Thiam parece a pessoa certa. Depois de ingressar no Credit Suisse em 2015, Thiam, em 3 anos, levou  o gigante bancário a lucrar 5,2 mil milhões de dólares, quase o dobro do orçamento de Ruanda para 2020-2021 ou seja 3,43 mil milhões.

Thiam renunciou ao cargo de CEO do Credit Suisse em fevereiro, após um escândalo prejudicial no qual ele teria alegadamente autorizado um programa massivo de espionagem contra ex-executivos do banco suíço.

Fundada em 2018, a RFL embora seja uma entidade governamental, opera por meio de um mecanismo independente exclusivo.

Há outro elemento que Tidjane Thiam traz para o Ruanda. Ele é considerado um confidente próximo do presidente francês Emmanuel Macron.

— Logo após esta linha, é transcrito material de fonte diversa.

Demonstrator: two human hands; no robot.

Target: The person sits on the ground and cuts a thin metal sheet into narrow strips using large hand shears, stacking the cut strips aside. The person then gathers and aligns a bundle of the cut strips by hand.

Acontece que Macron e Kagame têm desfrutado de um relacionamento excecionalmente bom, apesar de anos de luta pública entre o governo de Kagame e a França sobre o genocídio de 1994 contra os tutsis.

Thiam serviu no governo da Costa do Marfim em 1998 até que um golpe militar derrubou o governo do presidente Henri Knonan Bedie.